There are no directions on the machine. Nor are there any of the dosages of what is in Venom.But the club has always been good to its people before,We all need a little Venom Articles so it is reasonable to assume that what's in Venom must be good as well.

Nevertheless, a check on what's in anything is always prudent. Googling Venom reveals that one bottle contains 2 servings, that it has 80mg of caffeine per serving along with 30gm of carbs 30 of sugar and 200mg of ginseng along with 3000mg of taurine. All of that together is quite a kick. Drink the whole bottle and the 165 pound man would probably take off. Or, that all makes sense on the basis of this rather small 148pound male writer who never misses a workout. Thus you should only do one serving at a time (unless you are well over 250 and quite sedentary.

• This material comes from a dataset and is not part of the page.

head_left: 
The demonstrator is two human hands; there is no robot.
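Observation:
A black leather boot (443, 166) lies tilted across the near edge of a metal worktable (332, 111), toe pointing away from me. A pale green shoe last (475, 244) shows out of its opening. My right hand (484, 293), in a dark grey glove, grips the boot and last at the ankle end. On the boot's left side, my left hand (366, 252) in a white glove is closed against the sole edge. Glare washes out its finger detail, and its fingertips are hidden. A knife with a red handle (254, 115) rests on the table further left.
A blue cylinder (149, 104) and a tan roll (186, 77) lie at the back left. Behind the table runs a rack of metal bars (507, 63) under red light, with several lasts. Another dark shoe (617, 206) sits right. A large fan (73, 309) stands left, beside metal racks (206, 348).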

So, if that makes some sense to you, Venom might be worth a try regardless of what the wet blanket folks say. Their warnings are always all the same. Anything with a kick like that or any where similar is too hard on your heart and should most surely be avoided. One might be inclined to agree, especially if they had an academic degree after their name, were it not for the fact that they more than likely they would have no trouble with a pre workout breakfast of hash browns, eggs a couple pieces of toast and maybe some bacon along with a glass of whole milk.

Perhaps this is not being sufficiently kind to the NormalMajority, but it does seem appropriate. Their preferred energy booster is just as hard on you, perhaps even harder. What's more they do not call it an energy booster. They just call it breakfast something no one should be without whether they do a workout or not. That's what they think you need to make it through the day. Of course, you have to digest it before it becomes available to do what it's supposed to do. And that says nothing about whether the digestion will be impaired from yesterday's lunch or even dinner from the night before that..

The long and short of Venom is that it may be the right energy booster for you either as a pre-workout supplement or as one which is perfect for recovery. If you have the cash, as it is a little expensive, you might want to try it both before and after your workout in place of the tried and true eggs, hash brown, glass of milk, toast etc routine. It does have calories and it does have caffeine and sugar content, so you need to be careful. Too much can make you fat, make you irritable and even cause all of the problems that all of the normal people are sure to follow from using any performance enhancer of any kind. But, as a workout enhancer or athletic lifestyle enhancer as this author prefers calling it, it just might be what coach ordered. (And yes this is supposed to read "what the doctor ordered.) Because of its liquid form it really may do everything you might wish for, resulting in such a net performance increase that the extra calories (60 per serving) may well quickly drive into the negative.

The bottom line then is simple : try it, you might like it. Just skip the breakfast and all of other supposedly normal or true and true stuff that will theoretically never get you.